Тут сменщица как взовьётся: “Как это, нечего показать? А вот, смотри”: – и прокидывает Атлетику на пять десяток и делает стойку на одной руке. А Тремер: “Та! Это, блин, не фокус!” – и кастует Путь Марса, и делает стойку на ушах. Тогда сменщица: “Ну, блин, паадумаешь!” – и юзает Шаманизм, и делает стойку на отросшем хвосте. Тогда Тремер: “Ну, блин, удивила!” – и выплёвывает у себя изо рта кровавого гомункулуса, а тот выплёвывает другого гомункулуса, а тот выплёвывает другого гомункулуса, и как пошли они друг друга выплёвывать да вдоль улицы выстраиваться! А тогда сменщица просто перепрыгивает на полметра вбок, а сама на месте остаётся, а через полметра новая сменщица тоже перепрыгивает на полметра вбок и тоже на месте остаётся, а через полметра новая сменщица – и все они дружно кричат: АРИМЕЙН РАЗМНОЖАЮТСЯ ОТРЕЧЕНИЕМ! АРИМЕЙН РАЗМНОЖАЮТСЯ ОТРЕЧЕНИЕМ!

Ну Ассамиты постояли, посмотрели на эту хренотень, а потом Ассамитиха говорит: “Да ну их в пень! Пошли лучше по складам, иранский гашиш искать.”
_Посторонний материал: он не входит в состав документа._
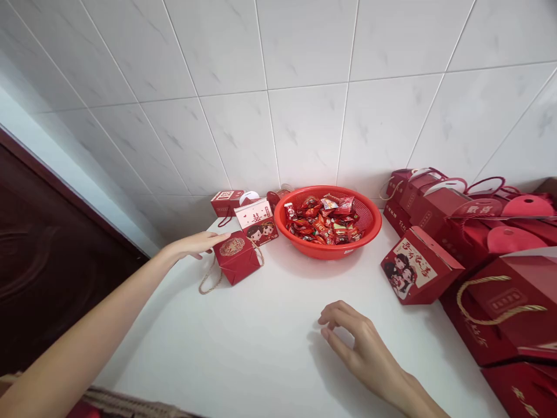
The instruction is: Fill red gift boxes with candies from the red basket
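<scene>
Nearest in is the right hand, open with the fingers loosely curled, holding nothing, just above the white counter. The left hand is stretched out open, its fingertips at a small red gift box. Hard to say from this angle if they're touching it or just beside it, but it's not gripped. That box's rope handle trails loose on the counter, so it could snag a finger and drag the box sideways.

Just behind sits a box printed with a cartoon couple, then a red plastic basket heaped with wrapped candy. A bump to the basket could spill the top layer.

Over on the right there's a printed box and a big pile of red gift bags. They're stacked pretty loosely, so one knock could slide them. Tile wall behind it all.
</scene>
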`<state>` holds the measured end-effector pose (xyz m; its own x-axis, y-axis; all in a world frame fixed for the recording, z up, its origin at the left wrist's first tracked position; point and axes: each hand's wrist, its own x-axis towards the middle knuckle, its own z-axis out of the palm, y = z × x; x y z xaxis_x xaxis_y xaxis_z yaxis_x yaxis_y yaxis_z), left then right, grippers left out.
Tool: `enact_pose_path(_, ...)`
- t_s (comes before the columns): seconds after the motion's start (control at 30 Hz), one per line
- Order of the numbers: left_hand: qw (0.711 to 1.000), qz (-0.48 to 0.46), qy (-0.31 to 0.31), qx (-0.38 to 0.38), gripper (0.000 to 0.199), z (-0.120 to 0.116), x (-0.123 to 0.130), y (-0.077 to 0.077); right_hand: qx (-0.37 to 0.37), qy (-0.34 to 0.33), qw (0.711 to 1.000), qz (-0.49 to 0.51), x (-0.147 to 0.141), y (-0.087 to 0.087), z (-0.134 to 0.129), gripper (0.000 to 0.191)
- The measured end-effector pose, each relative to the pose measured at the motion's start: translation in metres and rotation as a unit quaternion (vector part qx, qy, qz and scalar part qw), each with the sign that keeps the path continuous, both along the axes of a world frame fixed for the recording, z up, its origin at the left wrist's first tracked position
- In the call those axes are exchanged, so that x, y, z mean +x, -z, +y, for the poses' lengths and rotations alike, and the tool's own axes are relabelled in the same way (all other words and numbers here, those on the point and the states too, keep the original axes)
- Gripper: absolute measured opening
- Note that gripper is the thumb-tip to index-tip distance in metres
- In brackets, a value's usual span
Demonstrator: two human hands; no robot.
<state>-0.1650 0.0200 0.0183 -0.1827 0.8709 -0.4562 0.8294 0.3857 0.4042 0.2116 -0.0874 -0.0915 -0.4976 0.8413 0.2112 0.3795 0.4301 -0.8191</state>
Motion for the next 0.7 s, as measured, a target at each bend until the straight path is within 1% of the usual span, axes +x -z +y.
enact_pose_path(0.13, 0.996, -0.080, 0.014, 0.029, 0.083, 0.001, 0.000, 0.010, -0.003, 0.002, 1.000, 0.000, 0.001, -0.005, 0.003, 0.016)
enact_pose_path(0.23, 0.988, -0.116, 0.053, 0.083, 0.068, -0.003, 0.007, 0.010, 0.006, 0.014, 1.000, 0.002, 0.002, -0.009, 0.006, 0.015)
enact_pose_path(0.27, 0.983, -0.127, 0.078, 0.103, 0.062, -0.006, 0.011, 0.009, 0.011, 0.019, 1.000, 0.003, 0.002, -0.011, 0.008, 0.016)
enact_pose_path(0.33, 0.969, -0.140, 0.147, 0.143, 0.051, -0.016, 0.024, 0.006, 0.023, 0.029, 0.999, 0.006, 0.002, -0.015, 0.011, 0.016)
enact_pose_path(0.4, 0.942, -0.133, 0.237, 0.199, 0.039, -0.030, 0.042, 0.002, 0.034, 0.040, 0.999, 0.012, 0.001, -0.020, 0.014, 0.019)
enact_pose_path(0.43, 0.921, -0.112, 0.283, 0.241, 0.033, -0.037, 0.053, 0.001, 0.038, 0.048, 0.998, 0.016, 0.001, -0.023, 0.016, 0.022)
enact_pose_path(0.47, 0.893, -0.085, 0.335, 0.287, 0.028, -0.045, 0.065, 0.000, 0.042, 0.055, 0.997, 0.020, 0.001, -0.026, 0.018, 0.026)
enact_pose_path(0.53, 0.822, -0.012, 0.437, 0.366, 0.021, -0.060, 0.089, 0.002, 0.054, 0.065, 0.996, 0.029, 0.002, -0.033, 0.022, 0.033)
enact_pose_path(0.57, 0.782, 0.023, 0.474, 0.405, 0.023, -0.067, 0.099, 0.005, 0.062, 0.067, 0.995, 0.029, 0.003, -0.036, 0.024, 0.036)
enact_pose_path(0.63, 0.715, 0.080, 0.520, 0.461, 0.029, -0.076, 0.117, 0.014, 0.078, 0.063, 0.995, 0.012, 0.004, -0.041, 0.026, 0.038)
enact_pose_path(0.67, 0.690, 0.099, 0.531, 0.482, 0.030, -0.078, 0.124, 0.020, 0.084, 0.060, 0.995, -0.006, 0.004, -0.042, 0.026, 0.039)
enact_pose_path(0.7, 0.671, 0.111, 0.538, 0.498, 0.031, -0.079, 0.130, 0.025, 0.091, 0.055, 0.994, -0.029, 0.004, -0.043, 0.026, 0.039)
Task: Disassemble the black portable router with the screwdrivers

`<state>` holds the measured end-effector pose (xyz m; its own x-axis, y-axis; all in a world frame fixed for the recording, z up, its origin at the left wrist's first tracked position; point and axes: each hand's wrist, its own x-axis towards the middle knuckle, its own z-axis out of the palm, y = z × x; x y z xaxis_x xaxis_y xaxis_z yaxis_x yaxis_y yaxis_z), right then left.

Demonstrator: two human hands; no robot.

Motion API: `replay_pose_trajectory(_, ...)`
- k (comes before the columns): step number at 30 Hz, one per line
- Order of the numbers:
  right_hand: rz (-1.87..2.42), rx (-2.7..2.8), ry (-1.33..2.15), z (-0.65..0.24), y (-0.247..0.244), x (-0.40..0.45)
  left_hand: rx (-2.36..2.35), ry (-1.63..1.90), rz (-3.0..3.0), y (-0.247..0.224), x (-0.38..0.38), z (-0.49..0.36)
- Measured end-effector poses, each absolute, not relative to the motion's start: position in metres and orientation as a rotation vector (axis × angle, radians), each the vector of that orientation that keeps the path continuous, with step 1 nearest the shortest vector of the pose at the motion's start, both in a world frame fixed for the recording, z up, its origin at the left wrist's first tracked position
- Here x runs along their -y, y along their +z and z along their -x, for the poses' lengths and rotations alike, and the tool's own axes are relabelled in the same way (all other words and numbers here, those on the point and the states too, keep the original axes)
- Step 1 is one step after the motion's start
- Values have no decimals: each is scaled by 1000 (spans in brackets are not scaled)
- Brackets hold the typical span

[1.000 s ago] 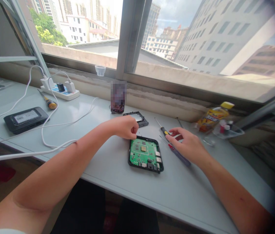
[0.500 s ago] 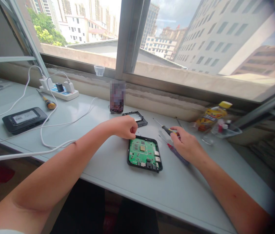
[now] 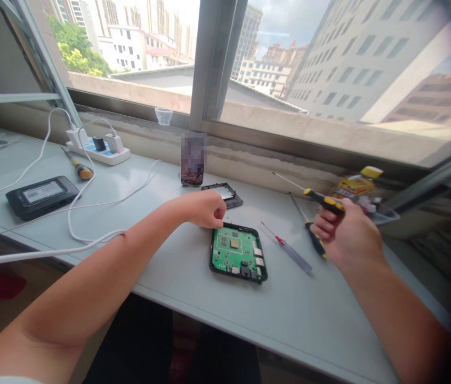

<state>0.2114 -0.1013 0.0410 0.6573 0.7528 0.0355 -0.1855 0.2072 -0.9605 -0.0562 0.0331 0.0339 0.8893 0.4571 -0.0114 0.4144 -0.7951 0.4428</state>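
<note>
A black case with a green circuit board (image 3: pixel 231 250) lies open on the table. At its upper left corner is my left hand (image 3: pixel 208 209), fingers curled closed; whatever they may hold is hidden. My right hand (image 3: pixel 347 232) grips a yellow and black screwdriver (image 3: pixel 323 201), raised over the right side with its shaft pointing left. Below it lies a second black and yellow screwdriver (image 3: pixel 314 237), partly behind my fingers. Between the board and my right hand rests a screwdriver with a clear handle and red collar (image 3: pixel 294 256).
A black frame (image 3: pixel 233 200) and an upright phone (image 3: pixel 192 160) stand behind the board. Left are a black device (image 3: pixel 43 197), a screwdriver (image 3: pixel 83 170), a power strip (image 3: pixel 105 154) and white cables. A yellow-capped bottle (image 3: pixel 353 184) and clear tray (image 3: pixel 387 214) sit back right.
My right hand has moved right, and the yellow and black screwdriver is now lifted in it. The clear-handled screwdriver is uncovered. My left hand stays in place.
</note>
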Motion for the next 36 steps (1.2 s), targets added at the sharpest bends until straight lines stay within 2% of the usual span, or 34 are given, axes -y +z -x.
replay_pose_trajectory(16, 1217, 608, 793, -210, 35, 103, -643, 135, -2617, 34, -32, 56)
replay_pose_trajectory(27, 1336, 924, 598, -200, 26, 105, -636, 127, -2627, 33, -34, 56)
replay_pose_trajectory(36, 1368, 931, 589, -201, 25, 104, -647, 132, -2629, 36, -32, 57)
И пошли, и во все казематы зашли, и во все отнорки заглянули, и видели множество странных и прикольных вещей, но иранского гашиша среди них не оказалось. И никто не знает, никто не видел, никто не слышал, все молчат как партизаны. Прямо заговор молчания какой-то, или и в самом деле не знают. А реальность-то кругом такая тонкая, как папиросная бумага, и что-то сквозь неё просвечивает – то ли другая реальность, то ли Хаким Праведный его знает что. И говорит старик старухе: слушай, мать! а давай её Поцелуем, да заамарантим – вдруг тогда сами иранский гашиш делать научимся?

Ну, и попробовали. Сперва легонько, потом со всей челюсти, потом с разбегу – а реальность, хоть и тонкая, но прочная, зараза! так просто и не прокусишь! Мимо Сородичи разные ходят, но никто внимания не обращает: эка невидаль, в самом деле, два Ассамита реальность заамарантить пытаются. Вот и Шериф мимо прошёл, но даже бровью не повёл; вот и примоген Малкавиан мимо прошёл, но ничуть не заинтересовался: у него в практике ещё и покруче случаи были. А Ассамиты устали кусать, на лужайку присели, потом прилегли, а потом Ассамитиха говорит: “А не обломаться ли нам с этим иранским гашишем? Давай лучше обычного возьмем. И заточим. А потом в цитадели приберём… Всё равно и так ведь уже нормально погуляли.”

А Ассамит говорит: “Да… Нормально… Сейчас, сейчас…” И где-то через полчаса они встают, а ещё через час, поевши обычного гашиша и поблевав, приступают к уборке, а где то к вечеру находят пакаван, два косяка и ещё большой пакет плазмы на кузьмича, и ещё много нашлось такого, о чем уже и думать забыли.

Да. А гашиш МИТРА через три дня во всех магазинах появился. Купили его Ассамиты, попробовали – а он такой галимый! И невкусный даже.